41. Глава 40
После пяти минут препирательств и нестройного рассказа о том, что Денис натурщик, которого ждут в шестом корпусе скульпторы, охранник всё же сдался и пустил бедолагу на святая святых – на территорию университета имени Герцена.
Эту старую уловку Денис совсем уже позабыл, она всплыла в его памяти так же неожиданно, как и имя старого профессора Трепыгина. Он припомнил худенькую курносую девчонку с двумя косичками, которая рассказала ему об этой хитрости. Она частенько сидела в парке и делала зарисовки обветшалого пятого корпуса. Денису нравилась её увлеченность и запах даммарного лака, исходивший от этюдника.
Эта девчонка была у него первой в этих стенах, а он, оказывается, почти позабыл о ней. Вот так и его имя стирается из памяти бывших зазноб, а вместе с именем и прочие воспоминания. Зачем же тогда всё это случается, если даже воспоминаний не остаётся?
Денис огляделся по сторонам. Давненько он здесь не бывал, но за годы его отсутствия почти ничего не поменялось. Скамеечки разве что новые поставили, да баннеры со старинными фотографиями герценовских залов установили. По косым дорожкам всё так же стайками курсировали шебутные студенты, две чёрные кошки по-прежнему ютились на лестнице центрального корпуса, а старые деревья как и раньше тянули свои пожелтевшие ветви к огромным окнам, в которых то и дело мелькали чьи-то фигуры.

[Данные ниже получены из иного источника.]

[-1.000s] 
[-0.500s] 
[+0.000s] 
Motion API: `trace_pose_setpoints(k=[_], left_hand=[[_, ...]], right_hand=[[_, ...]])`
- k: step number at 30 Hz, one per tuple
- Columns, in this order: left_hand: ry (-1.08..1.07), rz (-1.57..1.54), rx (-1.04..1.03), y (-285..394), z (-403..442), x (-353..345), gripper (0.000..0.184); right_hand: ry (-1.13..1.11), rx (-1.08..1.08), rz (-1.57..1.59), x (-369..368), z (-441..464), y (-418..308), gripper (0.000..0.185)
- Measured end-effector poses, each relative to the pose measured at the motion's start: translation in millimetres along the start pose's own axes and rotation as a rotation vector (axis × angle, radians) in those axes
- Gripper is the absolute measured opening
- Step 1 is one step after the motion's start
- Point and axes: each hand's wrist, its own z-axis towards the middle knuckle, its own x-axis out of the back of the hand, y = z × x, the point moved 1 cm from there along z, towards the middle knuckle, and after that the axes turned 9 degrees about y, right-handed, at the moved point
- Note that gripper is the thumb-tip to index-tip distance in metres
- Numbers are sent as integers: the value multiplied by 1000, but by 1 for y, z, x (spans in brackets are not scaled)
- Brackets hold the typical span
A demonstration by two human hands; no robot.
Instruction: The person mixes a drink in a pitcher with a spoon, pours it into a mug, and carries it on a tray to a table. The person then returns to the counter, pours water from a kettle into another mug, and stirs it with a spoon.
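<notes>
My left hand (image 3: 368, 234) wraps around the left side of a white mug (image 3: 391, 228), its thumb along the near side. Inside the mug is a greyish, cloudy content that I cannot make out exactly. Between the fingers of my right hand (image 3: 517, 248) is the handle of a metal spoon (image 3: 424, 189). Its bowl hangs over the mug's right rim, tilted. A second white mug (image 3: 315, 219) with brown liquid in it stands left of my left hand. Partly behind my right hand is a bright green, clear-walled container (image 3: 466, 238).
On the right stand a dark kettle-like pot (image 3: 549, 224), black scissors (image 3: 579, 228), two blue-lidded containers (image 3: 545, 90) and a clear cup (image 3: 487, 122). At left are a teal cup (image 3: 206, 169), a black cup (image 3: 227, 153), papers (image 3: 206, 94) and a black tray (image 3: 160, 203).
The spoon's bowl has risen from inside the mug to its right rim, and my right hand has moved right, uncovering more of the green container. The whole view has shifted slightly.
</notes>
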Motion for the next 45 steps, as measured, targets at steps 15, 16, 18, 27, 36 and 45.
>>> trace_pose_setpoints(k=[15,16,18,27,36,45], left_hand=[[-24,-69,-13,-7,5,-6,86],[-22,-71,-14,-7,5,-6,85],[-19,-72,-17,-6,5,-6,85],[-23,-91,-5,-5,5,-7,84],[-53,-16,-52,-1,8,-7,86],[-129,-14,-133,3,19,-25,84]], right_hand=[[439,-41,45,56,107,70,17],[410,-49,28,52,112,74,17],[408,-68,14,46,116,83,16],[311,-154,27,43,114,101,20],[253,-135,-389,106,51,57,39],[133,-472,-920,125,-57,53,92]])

Денису всегда нравились закоулки Герцена, территория университета была столь огромной, что многочисленные учащиеся терялись во дворах и арках. Старинные корпуса, церковь и памятники всегда стояли в безмолвии и каком-то особом отрешенном величии. Казалось, переступаешь за ограду универа и попадаешь в другой мир. На Невском и Казанской суета, шум машин, ветер, а тут особое пространство, где тихо, уютно и всё знакомо. Лишь изредка в замершие герценовские дворики врывается извне колокольный набат Казанского колокола, от которого сотрясается сам воздух.
Денис побрел на факультет филологии, где некогда протекали его студенческие дни и вечера. Но Трепыгина Альберта Гавриловича там не оказалось.
– Его сократили ещё в конце прошлого учебного года, – поведала ему лаборантка на кафедре, – А вы знали его лично?
– Да, приходилось, он вел у меня философию, – и Денис непроизвольно улыбнулся, вспоминая потрепанный серый пиджак профессора и его всегдашнюю привычку тереть руку о карман, приговаривая при этом: – «Так значит, о чем бишь-то я».
Девушка тоже улыбнулась, но как-то грустно, а потом встала, отошла к шкафчику и зашуршала бумагами.
– Да где же я его видела-то, – бубнила она себе под нос, ворочая папки. – А, вот! Вы знаете, что, – проговорила она, оборачиваясь к Денису, – позвоните ему, вот номер. Он после сокращения стал сильно сдавать. Ученики – это всё, что у него было, вы же помните, как он обожал рассказывать всякие небылицы, даже перемен студентов порой лишал. Не специально, конечно, просто он такой увлечённый был, как сядет на любимого конька, так его уже и не остановишь.
– Да, помню, – Денис рассмеялся. – Нас однажды Смолыхина полчаса искала, мы на её лекцию целым потоком не явились. Потом, конечно, сообразила в расписание посмотреть. Многих в прошлом году сократили?
– Нет, троих.
– И чем им Трепыгин не угодил?
– Да вот, за его неспособность следить за временем и, конечно, за то, что помимо основного предмета, посторонней информацией нам голову забивал.
– Да это же в его лекциях самое интересное и было!
– Вы это комиссии скажите, – с грустью произнесла девушка. – Хотя теперь уже конечно поздно. В общем, позвоните старику, не пожалейте времени, а то он без работы, подозреваю, долго не протянет.